Is both of us working shifts really a rubbish excuse?

steppemum Wed 18-Jan-17 14:11:35

I think the vicar will ask about your faith. If you are happy to confirm that you do have a faith and that you can honestly say the promises in the service, then he/she should be fine to christen the baby.
The service asks you to promise you will bring the baby up knowing God and teaching him about God/Fith etc.

If you don't feel able to make that commitment, most churches will offer some sort of blessing or dedication service. That service is about thanking God for the baby and asking Him to bless the baby's life. There are no promises to be made. You can still invite loads of people etc.

Bumpsadaisie Wed 18-Jan-17 14:12:10

It's not a club, with a list of boxes to tick. Who are people on this thread, the vicar or indeed anyone else to say whether you are "keen" enough to "qualify", or to make judgments about the quality and quantity of your faith.

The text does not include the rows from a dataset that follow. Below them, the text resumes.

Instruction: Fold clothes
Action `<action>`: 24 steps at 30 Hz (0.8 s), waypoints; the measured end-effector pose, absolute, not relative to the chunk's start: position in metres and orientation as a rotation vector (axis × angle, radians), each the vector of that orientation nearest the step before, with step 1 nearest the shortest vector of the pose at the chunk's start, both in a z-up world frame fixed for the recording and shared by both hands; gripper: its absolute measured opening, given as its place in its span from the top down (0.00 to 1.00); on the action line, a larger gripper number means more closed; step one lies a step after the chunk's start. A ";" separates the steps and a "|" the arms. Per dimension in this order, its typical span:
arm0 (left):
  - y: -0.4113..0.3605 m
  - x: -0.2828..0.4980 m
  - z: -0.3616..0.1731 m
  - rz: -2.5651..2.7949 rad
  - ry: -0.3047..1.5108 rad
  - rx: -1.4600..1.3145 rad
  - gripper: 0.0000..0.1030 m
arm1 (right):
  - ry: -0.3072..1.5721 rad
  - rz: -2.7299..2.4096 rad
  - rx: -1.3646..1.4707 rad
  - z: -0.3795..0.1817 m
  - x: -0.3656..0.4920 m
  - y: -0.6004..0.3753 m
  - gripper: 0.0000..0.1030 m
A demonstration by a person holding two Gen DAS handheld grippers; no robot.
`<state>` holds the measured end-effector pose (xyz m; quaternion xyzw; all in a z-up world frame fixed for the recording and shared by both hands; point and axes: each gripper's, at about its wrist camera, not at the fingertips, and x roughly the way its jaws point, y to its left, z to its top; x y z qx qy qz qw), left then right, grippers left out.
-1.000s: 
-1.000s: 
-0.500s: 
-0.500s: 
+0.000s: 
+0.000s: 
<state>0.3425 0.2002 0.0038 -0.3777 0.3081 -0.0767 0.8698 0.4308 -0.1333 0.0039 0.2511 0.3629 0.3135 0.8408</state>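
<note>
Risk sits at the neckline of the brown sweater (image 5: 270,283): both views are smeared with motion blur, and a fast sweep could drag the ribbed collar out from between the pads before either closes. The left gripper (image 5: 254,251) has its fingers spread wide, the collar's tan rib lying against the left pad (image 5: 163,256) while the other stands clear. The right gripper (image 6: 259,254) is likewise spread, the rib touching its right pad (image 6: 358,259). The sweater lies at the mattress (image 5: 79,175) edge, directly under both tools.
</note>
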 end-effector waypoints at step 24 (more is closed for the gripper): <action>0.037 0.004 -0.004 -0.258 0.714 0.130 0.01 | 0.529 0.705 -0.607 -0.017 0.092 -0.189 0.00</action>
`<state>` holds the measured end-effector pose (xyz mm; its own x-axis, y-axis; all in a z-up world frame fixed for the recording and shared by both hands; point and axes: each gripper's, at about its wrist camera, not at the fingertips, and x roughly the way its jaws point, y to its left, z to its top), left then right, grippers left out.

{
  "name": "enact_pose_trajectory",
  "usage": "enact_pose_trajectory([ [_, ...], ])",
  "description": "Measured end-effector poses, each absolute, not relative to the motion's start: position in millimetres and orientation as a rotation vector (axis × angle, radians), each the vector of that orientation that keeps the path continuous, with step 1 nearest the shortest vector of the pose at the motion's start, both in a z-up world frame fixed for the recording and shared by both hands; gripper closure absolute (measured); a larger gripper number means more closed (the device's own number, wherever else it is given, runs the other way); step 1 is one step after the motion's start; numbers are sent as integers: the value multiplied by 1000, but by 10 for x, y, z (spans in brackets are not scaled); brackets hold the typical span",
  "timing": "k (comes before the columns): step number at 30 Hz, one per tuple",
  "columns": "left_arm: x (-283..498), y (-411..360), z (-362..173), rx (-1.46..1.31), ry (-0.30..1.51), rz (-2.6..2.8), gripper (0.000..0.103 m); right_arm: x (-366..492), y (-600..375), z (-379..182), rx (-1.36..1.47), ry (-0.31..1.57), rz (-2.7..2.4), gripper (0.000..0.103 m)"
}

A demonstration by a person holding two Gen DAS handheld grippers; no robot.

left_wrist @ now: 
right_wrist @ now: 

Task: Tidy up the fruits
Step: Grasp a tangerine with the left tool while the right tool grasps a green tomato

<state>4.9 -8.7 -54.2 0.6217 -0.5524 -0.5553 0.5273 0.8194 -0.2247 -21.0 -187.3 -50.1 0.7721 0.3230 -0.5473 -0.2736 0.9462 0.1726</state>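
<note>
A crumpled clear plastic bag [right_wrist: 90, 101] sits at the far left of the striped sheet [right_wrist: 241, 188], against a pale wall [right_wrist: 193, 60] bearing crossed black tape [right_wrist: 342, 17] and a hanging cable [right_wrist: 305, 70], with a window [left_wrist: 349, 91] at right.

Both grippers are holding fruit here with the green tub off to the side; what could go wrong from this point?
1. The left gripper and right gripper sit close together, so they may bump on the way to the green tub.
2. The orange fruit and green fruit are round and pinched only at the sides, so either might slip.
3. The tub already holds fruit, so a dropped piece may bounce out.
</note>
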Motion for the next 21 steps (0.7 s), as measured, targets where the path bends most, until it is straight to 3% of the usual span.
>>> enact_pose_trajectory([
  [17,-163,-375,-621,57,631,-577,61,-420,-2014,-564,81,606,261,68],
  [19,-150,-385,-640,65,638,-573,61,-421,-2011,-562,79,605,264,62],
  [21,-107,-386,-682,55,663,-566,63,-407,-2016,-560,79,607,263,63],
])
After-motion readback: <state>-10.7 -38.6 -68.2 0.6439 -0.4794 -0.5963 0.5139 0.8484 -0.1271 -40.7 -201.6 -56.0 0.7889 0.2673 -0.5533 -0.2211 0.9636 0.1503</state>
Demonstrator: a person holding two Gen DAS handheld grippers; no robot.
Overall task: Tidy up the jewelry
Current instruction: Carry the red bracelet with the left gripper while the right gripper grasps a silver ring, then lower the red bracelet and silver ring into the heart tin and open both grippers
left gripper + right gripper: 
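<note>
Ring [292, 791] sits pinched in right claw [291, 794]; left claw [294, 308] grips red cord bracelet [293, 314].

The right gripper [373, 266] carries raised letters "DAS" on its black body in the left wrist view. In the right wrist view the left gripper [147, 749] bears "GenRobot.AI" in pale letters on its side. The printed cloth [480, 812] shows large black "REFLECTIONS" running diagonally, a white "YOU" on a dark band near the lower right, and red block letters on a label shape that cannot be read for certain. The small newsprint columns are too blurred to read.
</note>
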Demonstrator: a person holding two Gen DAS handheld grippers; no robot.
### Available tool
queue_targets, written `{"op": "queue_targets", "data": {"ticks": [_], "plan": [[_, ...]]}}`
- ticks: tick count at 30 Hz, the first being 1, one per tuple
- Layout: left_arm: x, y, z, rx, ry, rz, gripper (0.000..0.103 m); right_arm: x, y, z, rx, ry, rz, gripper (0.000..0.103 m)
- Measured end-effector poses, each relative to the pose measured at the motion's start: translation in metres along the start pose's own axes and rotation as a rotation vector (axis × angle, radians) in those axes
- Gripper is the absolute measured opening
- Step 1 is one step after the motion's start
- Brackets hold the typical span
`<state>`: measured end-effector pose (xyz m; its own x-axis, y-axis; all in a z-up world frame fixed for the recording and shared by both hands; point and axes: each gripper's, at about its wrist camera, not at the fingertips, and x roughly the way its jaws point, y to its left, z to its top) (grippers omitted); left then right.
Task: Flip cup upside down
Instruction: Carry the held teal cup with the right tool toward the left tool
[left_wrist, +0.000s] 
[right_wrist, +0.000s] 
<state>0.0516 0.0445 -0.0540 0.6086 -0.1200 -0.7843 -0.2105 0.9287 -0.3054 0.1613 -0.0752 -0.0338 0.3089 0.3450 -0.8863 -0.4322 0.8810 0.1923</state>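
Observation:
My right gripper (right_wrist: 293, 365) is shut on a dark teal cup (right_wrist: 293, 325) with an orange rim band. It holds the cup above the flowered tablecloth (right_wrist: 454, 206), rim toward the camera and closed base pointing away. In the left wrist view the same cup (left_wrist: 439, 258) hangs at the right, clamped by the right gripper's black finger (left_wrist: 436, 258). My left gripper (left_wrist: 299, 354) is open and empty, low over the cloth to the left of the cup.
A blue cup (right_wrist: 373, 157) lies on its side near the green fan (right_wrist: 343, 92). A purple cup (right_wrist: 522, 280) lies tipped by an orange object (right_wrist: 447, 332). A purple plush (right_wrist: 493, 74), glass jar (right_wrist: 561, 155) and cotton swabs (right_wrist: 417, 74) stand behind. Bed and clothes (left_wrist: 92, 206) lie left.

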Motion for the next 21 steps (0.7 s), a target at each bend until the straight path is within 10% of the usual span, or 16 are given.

"Do you believe in God?" What a question. A hell of a lot of people at church every week would struggle to answer this question. Me included - does that mean I am a hypocrite and shouldn't attend even though its important to me? How many times a year must one attend church to "count" as a "true" Christian? What a simplistic way to approach questions of faith and belief.

You clearly feel that it is important to you and your family. So do it. That will be enough for the majority of vicars.

Bumps x

thethoughtfox Wed 18-Jan-17 14:12:28

YABU You are making a commitment to a god that you believe in to bring up your child in that faith and in the ways of that church which involves a weekly service and you have no intention of keeping that commitment.

judybloomno5 Wed 18-Jan-17 14:13:44

Very true Bumps! If I miss a service does that render me 'not' a Christian!